● WHAT IS REQUIRED
Return precisely the opening lines of the listing below, ending with the line that contains "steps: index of".

== INPUT DATA ==

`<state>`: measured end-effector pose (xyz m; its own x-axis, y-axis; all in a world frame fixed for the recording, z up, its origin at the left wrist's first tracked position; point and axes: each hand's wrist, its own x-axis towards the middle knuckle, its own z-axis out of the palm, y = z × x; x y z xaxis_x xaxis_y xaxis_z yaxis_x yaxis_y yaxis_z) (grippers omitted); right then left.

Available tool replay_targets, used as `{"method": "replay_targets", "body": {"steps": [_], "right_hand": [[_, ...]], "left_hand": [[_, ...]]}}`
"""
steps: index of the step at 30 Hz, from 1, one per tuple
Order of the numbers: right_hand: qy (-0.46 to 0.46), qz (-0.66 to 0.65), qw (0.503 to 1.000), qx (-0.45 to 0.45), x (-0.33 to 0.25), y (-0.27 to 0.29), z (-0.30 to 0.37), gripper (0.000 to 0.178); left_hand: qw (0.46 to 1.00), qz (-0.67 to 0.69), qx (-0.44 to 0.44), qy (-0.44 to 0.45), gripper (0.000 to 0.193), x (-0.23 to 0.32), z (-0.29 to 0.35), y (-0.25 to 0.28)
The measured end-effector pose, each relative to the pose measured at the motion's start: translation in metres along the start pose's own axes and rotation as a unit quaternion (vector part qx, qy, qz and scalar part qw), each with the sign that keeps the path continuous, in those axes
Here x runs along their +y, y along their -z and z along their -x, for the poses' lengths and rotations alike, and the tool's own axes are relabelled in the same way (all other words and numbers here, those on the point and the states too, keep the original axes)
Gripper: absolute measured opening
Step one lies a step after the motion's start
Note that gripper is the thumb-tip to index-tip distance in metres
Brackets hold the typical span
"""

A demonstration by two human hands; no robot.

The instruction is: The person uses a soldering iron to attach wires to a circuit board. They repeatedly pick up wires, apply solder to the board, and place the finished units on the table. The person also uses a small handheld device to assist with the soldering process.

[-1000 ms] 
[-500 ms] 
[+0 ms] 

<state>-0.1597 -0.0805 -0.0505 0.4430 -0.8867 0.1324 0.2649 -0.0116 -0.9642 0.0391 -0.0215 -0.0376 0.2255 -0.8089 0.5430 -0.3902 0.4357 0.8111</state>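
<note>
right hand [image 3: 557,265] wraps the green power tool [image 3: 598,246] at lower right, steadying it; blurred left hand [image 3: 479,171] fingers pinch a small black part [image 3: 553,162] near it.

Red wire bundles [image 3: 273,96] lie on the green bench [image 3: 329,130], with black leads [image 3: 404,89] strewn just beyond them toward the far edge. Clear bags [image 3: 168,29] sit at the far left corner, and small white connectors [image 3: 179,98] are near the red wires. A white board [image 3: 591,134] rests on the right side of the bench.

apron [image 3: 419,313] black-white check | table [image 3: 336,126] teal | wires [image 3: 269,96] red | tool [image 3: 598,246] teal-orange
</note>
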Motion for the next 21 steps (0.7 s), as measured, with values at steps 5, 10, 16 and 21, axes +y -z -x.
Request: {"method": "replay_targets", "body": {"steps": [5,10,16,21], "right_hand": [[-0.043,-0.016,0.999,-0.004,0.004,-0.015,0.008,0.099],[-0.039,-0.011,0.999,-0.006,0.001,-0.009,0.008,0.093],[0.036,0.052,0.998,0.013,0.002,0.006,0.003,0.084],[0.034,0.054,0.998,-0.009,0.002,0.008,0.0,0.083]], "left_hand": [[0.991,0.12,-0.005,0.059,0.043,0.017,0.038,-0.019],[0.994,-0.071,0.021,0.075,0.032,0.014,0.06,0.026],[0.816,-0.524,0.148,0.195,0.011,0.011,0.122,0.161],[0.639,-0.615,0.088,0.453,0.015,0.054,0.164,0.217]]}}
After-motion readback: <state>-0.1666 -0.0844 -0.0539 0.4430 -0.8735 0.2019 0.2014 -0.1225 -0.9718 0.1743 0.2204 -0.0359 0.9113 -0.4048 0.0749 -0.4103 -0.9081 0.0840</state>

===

● WRITTEN SOLUTION
`<state>`: measured end-effector pose (xyz m; its own x-axis, y-axis; all in a world frame fixed for the recording, z up, its origin at the left wrist's first tracked position; point and axes: each hand's wrist, its own x-axis towards the middle knuckle, its own z-axis out of the palm, y = z × x; x y z xaxis_x xaxis_y xaxis_z yaxis_x yaxis_y yaxis_z) (grippers omitted); right then left.

Available tool replay_targets, used as `{"method": "replay_targets", "body": {"steps": [_], "right_hand": [[_, ...]], "left_hand": [[_, ...]]}}`
"""
steps: index of the step at 30 Hz, from 1, one per tuple

This exercise is now finished, and nothing remains to add.